Exercise instructions - Transcribe the data exactly. Pictures stay out.

Supplied material -
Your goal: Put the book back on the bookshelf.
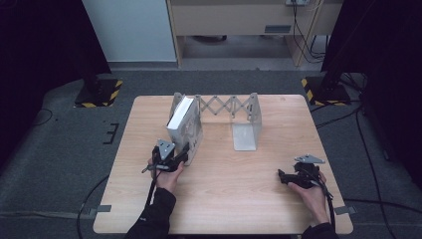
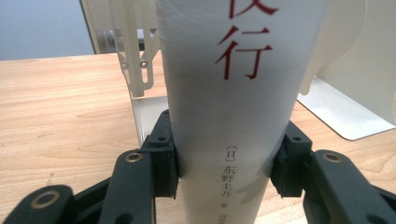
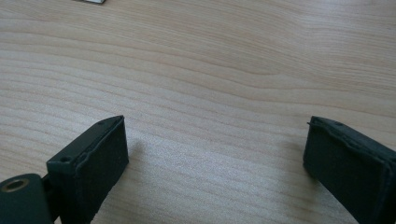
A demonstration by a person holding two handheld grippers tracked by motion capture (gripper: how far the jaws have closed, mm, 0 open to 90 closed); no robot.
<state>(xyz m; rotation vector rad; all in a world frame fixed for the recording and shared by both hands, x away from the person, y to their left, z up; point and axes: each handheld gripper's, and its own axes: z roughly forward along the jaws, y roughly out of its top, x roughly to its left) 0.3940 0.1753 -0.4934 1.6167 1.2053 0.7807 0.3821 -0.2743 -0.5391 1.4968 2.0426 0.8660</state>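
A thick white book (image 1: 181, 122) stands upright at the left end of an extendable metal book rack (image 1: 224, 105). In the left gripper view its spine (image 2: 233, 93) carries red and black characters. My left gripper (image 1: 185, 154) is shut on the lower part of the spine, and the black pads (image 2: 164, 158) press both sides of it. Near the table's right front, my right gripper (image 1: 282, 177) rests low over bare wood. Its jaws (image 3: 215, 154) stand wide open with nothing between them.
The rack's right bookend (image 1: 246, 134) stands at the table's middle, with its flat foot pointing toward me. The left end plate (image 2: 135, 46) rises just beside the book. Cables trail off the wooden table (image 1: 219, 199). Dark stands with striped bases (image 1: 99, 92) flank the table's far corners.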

The completed task -
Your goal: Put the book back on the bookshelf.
A demonstration by a person holding two handheld grippers tracked by motion capture (gripper: how far the jaws have closed, mm, 0 open to 90 closed); no robot.
<state>(xyz m; rotation vector rad; all in a world frame fixed for the recording and shared by both hands, x away from the person, y to their left, z up; point and axes: each handheld gripper's, and its own axes: z roughly forward along the jaws, y roughly out of its top, x roughly to its left) 0.3940 0.1753 -0.4934 1.6167 1.2053 0.7807 0.3821 -0.2743 -0.5391 1.4968 2.0426 0.8660</state>
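A thick white book (image 1: 181, 122) stands upright at the left end of an extendable metal book rack (image 1: 224, 105). In the left gripper view its spine (image 2: 233, 93) carries red and black characters. My left gripper (image 1: 185, 154) is shut on the lower part of the spine, and the black pads (image 2: 164, 158) press both sides of it. Near the table's right front, my right gripper (image 1: 282, 177) rests low over bare wood. Its jaws (image 3: 215, 154) stand wide open with nothing between them.
The rack's right bookend (image 1: 246, 134) stands at the table's middle, with its flat foot pointing toward me. The left end plate (image 2: 135, 46) rises just beside the book. Cables trail off the wooden table (image 1: 219, 199). Dark stands with striped bases (image 1: 99, 92) flank the table's far corners.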

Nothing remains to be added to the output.